▶ Exercise details: Look through the lines below, find those with the word "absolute", and copy them.

▶ Data extract:
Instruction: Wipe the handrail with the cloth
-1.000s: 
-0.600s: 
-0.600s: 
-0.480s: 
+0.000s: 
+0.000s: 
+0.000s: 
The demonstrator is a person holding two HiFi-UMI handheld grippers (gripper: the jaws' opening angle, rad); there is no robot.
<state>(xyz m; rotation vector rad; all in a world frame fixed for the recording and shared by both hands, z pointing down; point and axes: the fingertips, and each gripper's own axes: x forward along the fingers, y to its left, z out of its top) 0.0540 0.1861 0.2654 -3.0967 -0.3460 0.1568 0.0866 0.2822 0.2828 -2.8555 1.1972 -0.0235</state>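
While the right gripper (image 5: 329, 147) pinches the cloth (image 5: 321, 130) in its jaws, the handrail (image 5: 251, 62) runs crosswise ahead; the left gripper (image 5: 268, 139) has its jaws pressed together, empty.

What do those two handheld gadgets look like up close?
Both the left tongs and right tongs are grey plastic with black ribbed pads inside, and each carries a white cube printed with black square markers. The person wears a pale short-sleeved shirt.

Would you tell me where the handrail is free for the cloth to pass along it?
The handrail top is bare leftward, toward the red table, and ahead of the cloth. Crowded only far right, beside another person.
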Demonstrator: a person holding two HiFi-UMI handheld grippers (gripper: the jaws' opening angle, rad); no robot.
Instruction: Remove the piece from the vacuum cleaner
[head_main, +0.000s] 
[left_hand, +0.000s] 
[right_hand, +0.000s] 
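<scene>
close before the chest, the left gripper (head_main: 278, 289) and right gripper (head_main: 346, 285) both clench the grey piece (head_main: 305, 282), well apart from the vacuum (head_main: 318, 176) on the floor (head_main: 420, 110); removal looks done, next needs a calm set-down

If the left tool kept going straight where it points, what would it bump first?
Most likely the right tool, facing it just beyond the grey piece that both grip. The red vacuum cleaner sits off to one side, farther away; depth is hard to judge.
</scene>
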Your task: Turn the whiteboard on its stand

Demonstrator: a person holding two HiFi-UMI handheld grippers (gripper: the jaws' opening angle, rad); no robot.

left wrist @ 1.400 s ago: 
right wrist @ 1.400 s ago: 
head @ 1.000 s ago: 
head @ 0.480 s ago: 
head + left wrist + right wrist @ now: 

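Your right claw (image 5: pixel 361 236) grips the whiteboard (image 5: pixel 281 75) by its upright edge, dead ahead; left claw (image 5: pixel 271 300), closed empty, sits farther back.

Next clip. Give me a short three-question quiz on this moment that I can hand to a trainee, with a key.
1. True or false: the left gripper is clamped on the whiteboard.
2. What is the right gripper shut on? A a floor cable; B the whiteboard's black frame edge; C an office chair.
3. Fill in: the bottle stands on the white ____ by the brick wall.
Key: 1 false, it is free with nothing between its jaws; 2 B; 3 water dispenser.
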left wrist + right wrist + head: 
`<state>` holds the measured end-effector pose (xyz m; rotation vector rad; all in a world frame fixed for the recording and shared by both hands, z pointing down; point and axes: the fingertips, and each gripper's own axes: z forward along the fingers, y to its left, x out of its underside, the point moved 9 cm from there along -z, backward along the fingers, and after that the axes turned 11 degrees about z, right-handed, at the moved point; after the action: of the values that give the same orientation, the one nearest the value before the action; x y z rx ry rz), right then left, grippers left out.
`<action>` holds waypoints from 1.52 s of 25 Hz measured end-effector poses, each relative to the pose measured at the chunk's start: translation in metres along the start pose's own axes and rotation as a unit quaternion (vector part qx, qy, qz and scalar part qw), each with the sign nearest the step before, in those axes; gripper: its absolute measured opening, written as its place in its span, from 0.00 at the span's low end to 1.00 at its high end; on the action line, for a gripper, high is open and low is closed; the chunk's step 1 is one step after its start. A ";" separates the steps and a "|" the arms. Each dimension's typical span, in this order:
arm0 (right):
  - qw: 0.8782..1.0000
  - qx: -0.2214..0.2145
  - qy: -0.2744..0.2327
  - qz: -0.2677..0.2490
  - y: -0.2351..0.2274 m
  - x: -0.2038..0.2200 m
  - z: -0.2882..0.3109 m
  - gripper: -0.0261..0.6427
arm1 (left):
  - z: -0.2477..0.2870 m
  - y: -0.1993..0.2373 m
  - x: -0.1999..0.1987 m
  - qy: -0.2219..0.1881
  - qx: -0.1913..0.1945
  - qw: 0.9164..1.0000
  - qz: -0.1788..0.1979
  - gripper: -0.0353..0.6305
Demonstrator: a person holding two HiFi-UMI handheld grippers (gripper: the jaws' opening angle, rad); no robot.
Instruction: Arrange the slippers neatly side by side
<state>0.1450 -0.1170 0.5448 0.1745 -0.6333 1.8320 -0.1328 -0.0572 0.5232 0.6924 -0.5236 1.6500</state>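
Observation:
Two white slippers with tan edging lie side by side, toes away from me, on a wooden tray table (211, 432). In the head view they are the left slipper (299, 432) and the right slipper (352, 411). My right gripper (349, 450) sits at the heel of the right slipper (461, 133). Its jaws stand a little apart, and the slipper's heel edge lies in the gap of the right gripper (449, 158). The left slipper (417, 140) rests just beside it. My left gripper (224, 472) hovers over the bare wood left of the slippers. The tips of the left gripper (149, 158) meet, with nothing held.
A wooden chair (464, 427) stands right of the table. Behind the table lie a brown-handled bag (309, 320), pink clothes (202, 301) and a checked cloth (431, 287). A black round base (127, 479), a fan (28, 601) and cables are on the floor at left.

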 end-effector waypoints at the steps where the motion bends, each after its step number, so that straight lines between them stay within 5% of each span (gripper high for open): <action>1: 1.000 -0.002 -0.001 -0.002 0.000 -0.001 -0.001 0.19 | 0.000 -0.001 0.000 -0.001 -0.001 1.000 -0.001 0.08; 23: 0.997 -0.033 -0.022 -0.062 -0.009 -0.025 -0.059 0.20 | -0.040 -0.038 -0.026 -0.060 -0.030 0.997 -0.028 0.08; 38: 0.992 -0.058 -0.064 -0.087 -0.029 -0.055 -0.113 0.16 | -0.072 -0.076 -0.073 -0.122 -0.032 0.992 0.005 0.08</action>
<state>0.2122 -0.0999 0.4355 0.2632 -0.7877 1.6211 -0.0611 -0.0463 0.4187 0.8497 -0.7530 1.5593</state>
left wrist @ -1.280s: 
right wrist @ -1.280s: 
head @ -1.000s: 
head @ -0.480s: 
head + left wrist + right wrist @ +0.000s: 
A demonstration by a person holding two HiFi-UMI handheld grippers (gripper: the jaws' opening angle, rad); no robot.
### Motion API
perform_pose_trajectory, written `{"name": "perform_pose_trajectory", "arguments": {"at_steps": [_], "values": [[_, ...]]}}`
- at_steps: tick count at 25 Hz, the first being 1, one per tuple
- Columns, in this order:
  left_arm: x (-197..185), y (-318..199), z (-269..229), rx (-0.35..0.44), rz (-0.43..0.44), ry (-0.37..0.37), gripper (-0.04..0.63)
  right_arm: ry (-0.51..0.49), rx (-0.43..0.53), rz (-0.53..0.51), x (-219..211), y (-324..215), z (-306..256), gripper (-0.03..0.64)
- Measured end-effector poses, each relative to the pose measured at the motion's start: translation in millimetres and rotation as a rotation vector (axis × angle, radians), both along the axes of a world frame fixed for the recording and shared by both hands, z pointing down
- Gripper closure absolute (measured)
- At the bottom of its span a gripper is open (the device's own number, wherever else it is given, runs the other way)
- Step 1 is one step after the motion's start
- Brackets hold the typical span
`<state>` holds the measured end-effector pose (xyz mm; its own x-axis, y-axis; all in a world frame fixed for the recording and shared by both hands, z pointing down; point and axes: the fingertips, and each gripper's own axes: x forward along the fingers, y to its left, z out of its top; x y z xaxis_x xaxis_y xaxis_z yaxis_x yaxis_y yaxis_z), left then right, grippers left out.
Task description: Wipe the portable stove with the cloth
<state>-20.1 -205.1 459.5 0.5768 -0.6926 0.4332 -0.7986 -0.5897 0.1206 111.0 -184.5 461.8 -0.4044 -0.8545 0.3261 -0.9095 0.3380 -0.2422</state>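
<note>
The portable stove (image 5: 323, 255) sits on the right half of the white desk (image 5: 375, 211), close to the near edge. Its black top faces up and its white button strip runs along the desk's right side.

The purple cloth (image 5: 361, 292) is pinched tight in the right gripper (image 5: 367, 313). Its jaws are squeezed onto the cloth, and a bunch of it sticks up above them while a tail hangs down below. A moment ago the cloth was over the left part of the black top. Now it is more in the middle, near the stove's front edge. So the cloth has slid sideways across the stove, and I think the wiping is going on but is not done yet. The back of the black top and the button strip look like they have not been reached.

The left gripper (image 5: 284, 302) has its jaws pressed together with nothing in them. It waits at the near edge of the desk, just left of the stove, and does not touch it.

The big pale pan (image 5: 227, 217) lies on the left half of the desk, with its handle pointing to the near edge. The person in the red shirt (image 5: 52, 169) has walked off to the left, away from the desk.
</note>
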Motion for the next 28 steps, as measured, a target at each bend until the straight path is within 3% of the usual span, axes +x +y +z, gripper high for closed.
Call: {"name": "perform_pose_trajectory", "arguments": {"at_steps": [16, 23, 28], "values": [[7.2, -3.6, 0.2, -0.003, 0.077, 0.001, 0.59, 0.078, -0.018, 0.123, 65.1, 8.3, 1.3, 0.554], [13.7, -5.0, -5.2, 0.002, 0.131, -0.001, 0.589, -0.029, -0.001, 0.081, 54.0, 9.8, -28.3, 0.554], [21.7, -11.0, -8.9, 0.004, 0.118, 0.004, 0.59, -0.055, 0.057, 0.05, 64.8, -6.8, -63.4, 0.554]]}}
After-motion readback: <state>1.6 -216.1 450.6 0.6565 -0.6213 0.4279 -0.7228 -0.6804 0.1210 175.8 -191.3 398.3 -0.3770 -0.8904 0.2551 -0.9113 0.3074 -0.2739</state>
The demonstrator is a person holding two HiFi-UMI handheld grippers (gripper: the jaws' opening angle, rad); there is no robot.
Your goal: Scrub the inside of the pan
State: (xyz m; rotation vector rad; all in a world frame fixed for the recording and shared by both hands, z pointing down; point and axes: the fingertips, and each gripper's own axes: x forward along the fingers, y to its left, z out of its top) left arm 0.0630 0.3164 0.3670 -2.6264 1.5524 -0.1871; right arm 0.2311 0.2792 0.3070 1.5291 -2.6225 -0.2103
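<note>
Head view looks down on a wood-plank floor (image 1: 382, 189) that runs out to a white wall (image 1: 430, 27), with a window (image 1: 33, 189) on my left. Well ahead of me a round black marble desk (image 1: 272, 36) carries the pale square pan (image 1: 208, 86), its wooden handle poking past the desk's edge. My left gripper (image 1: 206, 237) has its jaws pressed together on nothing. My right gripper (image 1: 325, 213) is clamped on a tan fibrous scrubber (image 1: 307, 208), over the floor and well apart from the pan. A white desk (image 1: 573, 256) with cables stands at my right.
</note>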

▶ Task answer:
`<action>` holds waypoints from 1.52 s of 25 Hz measured end-effector poses, each relative to the pose measured at the chunk's start: translation in metres along the start pose's own axes and rotation as a unit quaternion (vector part qx, qy, qz and scalar part qw), each with the sign nearest the step before, in those axes; gripper: its absolute measured opening, written as its place in its span, from 0.00 at the span's low end to 1.00 at its high end; on the action line, for a gripper, high is open and low is closed; the chunk's step 1 is one step after its start. A ";" separates the steps and a "|" the arms. Each dimension's typical span, in this order:
- Gripper closure absolute (measured)

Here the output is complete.